Personal information
- Full name: Alizanda bin Sitom
- Date of birth: 29 July 1970 (age 55)
- Place of birth: Brunei
- Position: Goalkeeper

Senior career*
- Years: Team / Apps / (Gls)
- 1997–2005: Brunei
- 2002–2005: ABDB
- 2002: → DPMM (loan)
- 2005–2009: DPMM
- 2016–2017: DPMM / 4 / (0)
- 2023: Lun Bawang / 8 / (0)

= Alizanda Sitom =

Bruneian footballer

Alizanda bin Sitom (born 29 July 1970) is a Bruneian former footballer who played as a goalkeeper. Having played for the Brunei national representative team in Malaysia's M-League System at the turn of the century, he is notable for returning to DPMM for a third spell at the age of 46.

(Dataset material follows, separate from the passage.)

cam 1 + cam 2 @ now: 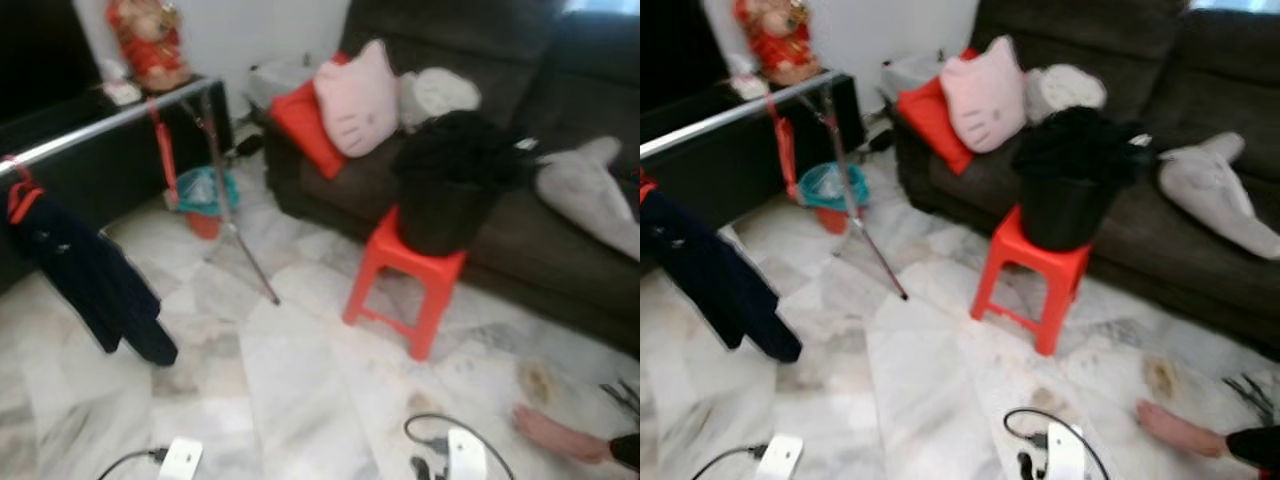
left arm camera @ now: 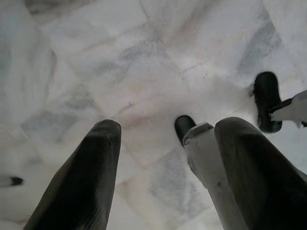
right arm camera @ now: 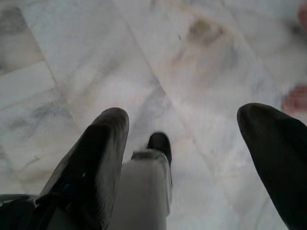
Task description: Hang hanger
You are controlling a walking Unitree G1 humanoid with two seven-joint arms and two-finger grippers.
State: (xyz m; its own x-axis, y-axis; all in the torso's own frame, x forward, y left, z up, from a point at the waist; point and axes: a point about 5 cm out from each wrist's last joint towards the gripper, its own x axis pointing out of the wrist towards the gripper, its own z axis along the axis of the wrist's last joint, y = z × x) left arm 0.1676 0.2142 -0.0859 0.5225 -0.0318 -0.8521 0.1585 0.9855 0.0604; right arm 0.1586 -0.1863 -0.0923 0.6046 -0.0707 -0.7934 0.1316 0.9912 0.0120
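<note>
Left gripper [image 2: 165, 143] and right gripper [image 3: 182, 134] hang over the marble floor [image 1: 300, 400], fingers apart, empty. Red hanger [image 1: 20, 195] hangs on the rail [image 1: 110, 120], carrying a dark garment [image 1: 90, 275]. Black bucket [image 1: 445, 200] stands on a red stool [image 1: 405, 275] beside the sofa [image 1: 560, 260]
</note>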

In the year 2000, Alizanda was brought into the national representative team to replace Yunos Yusof who had retired after winning the Malaysia Cup the previous year. He was rotated with Jefry Mohammad and Ibrahim Abu Bakar as Brunei suffered relegation, and in the following season competed with a young Wardun Yussof for the goalkeeper position as Brunei began life in Malaysia's Premier Two. Domestically, he played for the football team of the Royal Brunei Armed Forces, MS ABDB. He made appearances for his future club DPMM FC in the AFC Champions League against Geylang FC in 2002. Later in the year, he would meet face to face with Wardun in the final of the first Brunei FA Cup competition, but conceded to a Norsillmy Taha strike in the 30th minute to yield the victory to Wijaya FC.

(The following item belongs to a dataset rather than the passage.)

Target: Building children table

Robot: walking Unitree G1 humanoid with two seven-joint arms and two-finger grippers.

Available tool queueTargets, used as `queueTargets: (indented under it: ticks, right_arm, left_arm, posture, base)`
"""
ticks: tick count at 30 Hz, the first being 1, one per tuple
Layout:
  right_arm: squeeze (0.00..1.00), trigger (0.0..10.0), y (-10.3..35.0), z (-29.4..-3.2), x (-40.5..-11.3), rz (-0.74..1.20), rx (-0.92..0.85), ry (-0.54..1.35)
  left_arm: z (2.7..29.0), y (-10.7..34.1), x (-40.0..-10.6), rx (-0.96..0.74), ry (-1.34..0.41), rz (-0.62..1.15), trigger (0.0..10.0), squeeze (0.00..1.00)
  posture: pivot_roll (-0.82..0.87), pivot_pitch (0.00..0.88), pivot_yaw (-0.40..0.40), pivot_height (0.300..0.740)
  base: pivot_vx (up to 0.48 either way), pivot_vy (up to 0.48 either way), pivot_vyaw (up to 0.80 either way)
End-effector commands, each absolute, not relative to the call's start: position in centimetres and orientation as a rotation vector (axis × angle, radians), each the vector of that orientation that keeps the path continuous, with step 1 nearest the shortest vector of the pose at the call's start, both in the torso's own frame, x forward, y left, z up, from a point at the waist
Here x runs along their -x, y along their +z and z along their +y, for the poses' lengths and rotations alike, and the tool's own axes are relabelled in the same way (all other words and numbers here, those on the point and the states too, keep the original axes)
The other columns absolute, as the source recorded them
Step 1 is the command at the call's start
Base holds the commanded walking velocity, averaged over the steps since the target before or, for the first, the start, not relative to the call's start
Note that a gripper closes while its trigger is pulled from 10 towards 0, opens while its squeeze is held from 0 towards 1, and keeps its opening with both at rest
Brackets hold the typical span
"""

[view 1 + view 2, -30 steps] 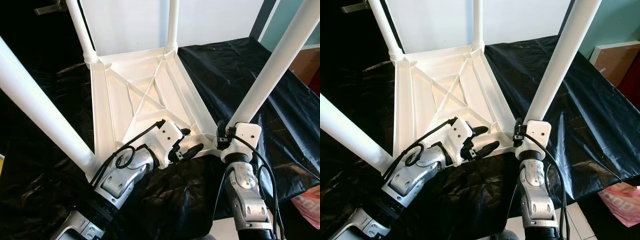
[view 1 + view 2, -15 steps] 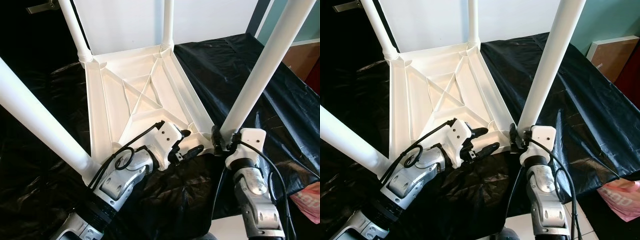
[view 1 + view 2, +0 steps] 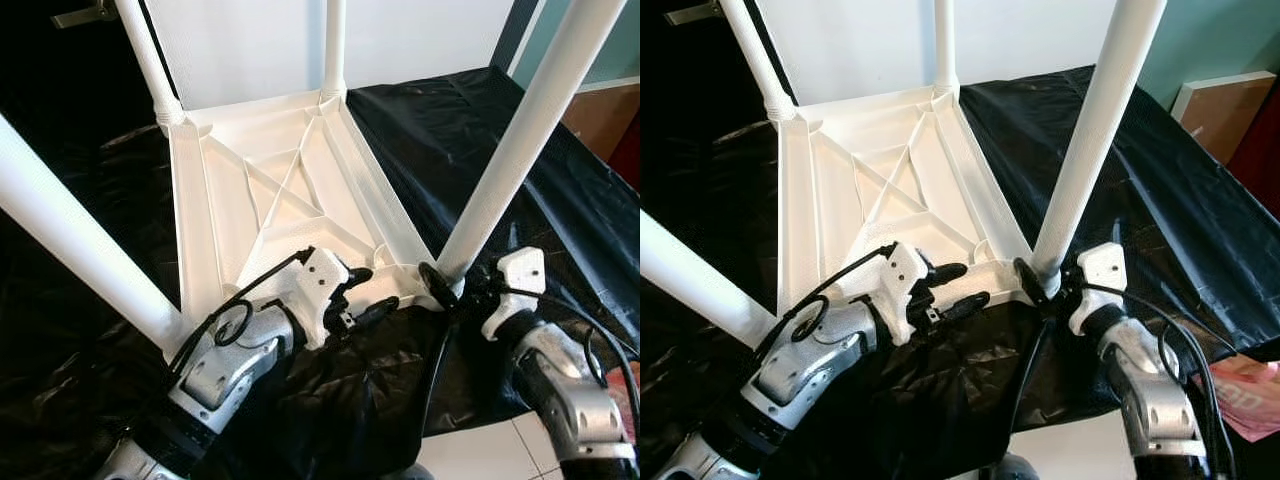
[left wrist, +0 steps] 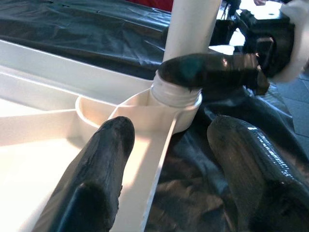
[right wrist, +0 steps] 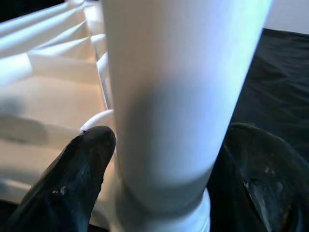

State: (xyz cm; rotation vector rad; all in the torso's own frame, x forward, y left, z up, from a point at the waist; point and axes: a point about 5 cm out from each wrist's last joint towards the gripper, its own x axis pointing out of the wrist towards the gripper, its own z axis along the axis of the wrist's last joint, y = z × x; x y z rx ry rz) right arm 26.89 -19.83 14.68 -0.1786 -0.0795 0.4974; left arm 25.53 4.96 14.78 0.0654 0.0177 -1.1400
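Note:
A white children's table (image 3: pixel 270 200) lies upside down on a black sheet, with four white legs standing up from its corners. My left gripper (image 3: pixel 362 293) is open at the near rim (image 4: pixel 145 159). One of its fingers (image 4: pixel 101 169) lies inside the frame and the other is outside, over the sheet. My right gripper (image 3: pixel 438 282) is shut on the base of the near-right leg (image 3: pixel 510 150), and its fingers (image 5: pixel 77 179) press either side of that leg (image 5: pixel 169 96). In the left wrist view, a right gripper finger (image 4: pixel 207 70) crosses the leg's collar.
The black plastic sheet (image 3: pixel 480 110) covers the whole work surface and drapes over its near edge. The near-left leg (image 3: pixel 70 240) slants across the left side. A pink bag (image 3: pixel 1250 390) and a brown board (image 3: pixel 1220 105) are at the right. White floor tile (image 3: pixel 470 450) lies below.
My right wrist has swung out to the right around the leg's base, with the fingers still on the leg. The left gripper has stayed at the rim. The camera has shifted slightly.

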Motion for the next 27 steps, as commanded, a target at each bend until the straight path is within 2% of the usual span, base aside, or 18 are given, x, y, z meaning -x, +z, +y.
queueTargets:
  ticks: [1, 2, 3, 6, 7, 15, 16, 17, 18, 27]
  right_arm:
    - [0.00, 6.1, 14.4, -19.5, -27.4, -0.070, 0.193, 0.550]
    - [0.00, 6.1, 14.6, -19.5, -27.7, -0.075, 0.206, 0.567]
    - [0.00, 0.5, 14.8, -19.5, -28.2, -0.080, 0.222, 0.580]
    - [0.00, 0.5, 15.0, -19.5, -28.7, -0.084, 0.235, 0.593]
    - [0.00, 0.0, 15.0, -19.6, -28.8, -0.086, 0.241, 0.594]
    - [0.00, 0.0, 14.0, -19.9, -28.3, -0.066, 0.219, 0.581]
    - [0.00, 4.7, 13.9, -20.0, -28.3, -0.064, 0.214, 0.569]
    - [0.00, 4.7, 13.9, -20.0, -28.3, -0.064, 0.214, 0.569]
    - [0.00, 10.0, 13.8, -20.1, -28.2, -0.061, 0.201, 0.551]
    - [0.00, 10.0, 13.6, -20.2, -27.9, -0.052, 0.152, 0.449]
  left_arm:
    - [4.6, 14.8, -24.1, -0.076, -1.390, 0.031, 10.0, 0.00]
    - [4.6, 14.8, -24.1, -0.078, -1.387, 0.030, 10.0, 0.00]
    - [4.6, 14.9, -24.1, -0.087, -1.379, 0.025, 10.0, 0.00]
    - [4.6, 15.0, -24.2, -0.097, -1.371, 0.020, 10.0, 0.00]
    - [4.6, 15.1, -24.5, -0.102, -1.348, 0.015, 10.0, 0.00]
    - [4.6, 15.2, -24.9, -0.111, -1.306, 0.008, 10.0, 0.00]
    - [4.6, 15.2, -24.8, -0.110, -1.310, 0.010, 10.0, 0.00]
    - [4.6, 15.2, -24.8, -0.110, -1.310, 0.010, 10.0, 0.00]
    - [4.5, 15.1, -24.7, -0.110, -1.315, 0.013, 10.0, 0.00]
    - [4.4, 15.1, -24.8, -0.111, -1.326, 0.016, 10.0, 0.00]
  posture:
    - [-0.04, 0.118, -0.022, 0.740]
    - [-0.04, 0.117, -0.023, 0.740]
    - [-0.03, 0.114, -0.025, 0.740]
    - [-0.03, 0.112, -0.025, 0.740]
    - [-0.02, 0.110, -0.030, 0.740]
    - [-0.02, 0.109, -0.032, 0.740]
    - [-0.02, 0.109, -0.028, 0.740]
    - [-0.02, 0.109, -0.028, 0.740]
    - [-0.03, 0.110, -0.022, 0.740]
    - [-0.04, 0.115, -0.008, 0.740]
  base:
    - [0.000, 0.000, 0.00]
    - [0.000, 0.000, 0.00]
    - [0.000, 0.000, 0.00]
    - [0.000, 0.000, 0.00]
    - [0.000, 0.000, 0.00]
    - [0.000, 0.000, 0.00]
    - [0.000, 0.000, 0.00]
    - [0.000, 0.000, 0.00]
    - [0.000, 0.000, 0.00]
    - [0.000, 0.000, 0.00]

When DPMM replaced Brunei in the Malaysia Premier League at the start of the 2005–06 season, Alizanda transferred immediately to the royally-owned club, to compete for the goalkeeping position with Wardun Yussof and Hamzah Abdul Rahman. He gained promotion to the Malaysia Super League with DPMM but was largely second fiddle to Wardun. He was released in early 2009 following DPMM's signing of Azman Ilham Noor from NBT FC.

In the 2016 close season, DPMM announced that Alizanda had signed a contract after the release of Azman. Due to his age, he was assumed to be holding a coaching role but his head coach Steve Kean has confirmed that Alizanda will compete for the goalkeeping position with Wardun, rekindling a rivalry last occurred eight years ago.

On 2 April 2017, Alizanda started the match against Hougang United and kept a clean sheet in a 2–0 victory. It was his first competitive match in 8 years and made him the oldest player to play in the S.League aged 46 years, 8 months and 4 days. He made four league appearances in total, the last being a 9–3 drubbing by Home United. His age was 46 years, 9 months and 26 days on that date.

In 2023, Alizanda come out from retirement and signed for Brunei Super League club, Lun Bawang and was named the club captain ahead of the 2023 Brunei Super League season.